Chemical Hearts (2020)

“Being young is so painful.”

Heavy on heartache and a proud bearer of truthful growing pains, Chemical Hearts is yet another entry in the long line of High School Senior Year melodramas where young adults act as the movie poster’s tagline prompts. “Fall in love. Fall apart.” And so they do. It’s heavily clichéd, unfolds with little to no surprise, and the script doesn’t quite have the charm to make us take the bait, even though its beauty is something to admire. Chemical Hearts has decent bones though, grounded in Shakespearean themes and heavily inspired by the relative lightness of John Green’s work, all of which are given flesh and blood by two very good and believable lead actors. It doesn’t reinvent the wheel but it certainly knows how to keep things rolling and spinning madly on. Young love has the tenacity and the energy to pull off such a feat.

It should come as no surprise that the film’s protagonist Henry Page (Austin Abrams) bears the most descriptors. He can’t verbalize thoughts but can write them with ease. He’s from a privileged family but doesn’t earn the grades to have a car. He’s ambitious in wanting to be the school paper’s editor and quirky through his practice of Kintsugi, the dated Japanese art form of breaking pottery only to mend them with gold lacquer. Henry Page is, for better and for worse, a vague amalgamation of every other male lead the genre has seen. But Abrams is a very talented and appealing young actor, and he imparts a sense of weight to a character in desperate need of relatability. It can be wishy-washy when we’re just with him, yet when Grace (Lili Reinhart, geuninely remarkable here) hobbles into the frame as the new girl from the neighboring district, the entire dynamic changes. It becomes a love story. One with shades of gray and an occasional technicolor ethos.

Henry is a predictable character, and to the easily hummed tune of this genre, so is Grace…at least for the most part. She’s reserved, so sharp, physically scarred and hindered by the great drama of her immediate past. There’s a reason she switched schools. Why she doesn’t drive and is always wearing baggy men’s clothing. It’s very important to know Henry’s nurse sister Sadie (Sarah Jones) says early on that – especially for this age group – heartache can register as physical pain. Grace is a victim of terrible circumstance and Henry is there to help and to edit whenever possible. He’s verbose but struggles with conversation. She’s outspoken but refuses to write for the paper. Together they are, at times, shared eyes and ears and voices. Earnest love can make you feel inseparable in that way. Chemical Hearts misses more than it hits, but it absolutely nails – and conveys – how young adults tend to romanticize, exaggerate, and truncate the idea of what it means to be in love instead of understanding they are in want.

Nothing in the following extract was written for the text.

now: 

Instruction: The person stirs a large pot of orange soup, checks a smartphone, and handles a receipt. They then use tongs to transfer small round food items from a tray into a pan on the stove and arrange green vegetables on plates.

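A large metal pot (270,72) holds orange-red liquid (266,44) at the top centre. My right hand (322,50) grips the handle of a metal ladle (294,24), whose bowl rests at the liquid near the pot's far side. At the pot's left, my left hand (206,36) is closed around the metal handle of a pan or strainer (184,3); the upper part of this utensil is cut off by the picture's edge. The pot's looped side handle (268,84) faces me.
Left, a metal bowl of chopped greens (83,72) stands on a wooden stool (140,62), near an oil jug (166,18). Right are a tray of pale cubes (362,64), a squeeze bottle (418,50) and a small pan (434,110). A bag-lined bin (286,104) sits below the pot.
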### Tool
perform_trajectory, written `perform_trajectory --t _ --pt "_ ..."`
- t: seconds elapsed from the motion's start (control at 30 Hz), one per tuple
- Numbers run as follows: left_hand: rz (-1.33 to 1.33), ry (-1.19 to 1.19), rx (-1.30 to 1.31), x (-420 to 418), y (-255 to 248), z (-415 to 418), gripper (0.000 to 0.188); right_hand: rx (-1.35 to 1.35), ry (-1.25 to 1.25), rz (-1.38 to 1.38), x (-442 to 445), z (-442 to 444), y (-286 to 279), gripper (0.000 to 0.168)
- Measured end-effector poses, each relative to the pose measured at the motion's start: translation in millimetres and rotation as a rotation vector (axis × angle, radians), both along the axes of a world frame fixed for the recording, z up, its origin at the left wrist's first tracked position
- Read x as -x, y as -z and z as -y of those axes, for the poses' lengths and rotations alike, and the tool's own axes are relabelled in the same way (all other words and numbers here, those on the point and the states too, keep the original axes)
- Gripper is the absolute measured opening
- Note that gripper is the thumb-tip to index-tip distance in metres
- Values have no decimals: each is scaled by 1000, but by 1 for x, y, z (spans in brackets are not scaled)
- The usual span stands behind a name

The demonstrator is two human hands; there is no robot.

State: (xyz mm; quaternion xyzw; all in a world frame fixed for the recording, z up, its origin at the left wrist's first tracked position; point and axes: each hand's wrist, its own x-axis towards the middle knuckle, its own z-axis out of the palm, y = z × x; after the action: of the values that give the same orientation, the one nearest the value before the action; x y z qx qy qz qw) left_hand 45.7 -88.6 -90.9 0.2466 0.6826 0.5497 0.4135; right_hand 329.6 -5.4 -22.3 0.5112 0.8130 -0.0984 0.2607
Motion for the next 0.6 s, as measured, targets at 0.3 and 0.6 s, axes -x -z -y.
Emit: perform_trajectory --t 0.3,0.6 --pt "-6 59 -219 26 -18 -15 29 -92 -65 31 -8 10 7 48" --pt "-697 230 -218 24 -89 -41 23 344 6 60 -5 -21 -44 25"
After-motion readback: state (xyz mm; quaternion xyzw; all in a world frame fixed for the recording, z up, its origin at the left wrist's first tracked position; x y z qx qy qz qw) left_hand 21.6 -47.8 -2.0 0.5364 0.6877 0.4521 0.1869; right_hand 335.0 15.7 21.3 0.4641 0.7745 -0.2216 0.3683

Adapted from Krystal Sutherland’s YA novel (I’m guessing it’s an average read at best), writer/director Richard Tanne does a better job directing the film than he did in the writing phase, which exposes many of the picture’s prominent issues. The lead characters have depth and personalities, but outside of those two, none of the ancillary cast amount to more than mere loosely framed friends and family with unique sexual orientations and oddball wardrobe choices. That’s in large part due to the double edge sword of Chemical Hearts and its limited purview. The film is barely 90 minutes, and because of that, the time spent in and out of love will leave you swooning when you aren’t rolling your eyes at the histrionics. Worst of all, the story seriously fails to develop any characters besides its unbalanced duo, which makes for a movie that’s easy to like based on the talent involved, but impossible to love because it’s so contrived. More than anything, Chemical Hearts is just too mechanical. Too methodical. Too present here and too absent there. All of the right ideas are in place but the alchemy doesn’t quite add up. The plain structure and basic print don’t leave room for a story so in need of sprawling and lengthy cursive.

“You are never more alive than when you are young.”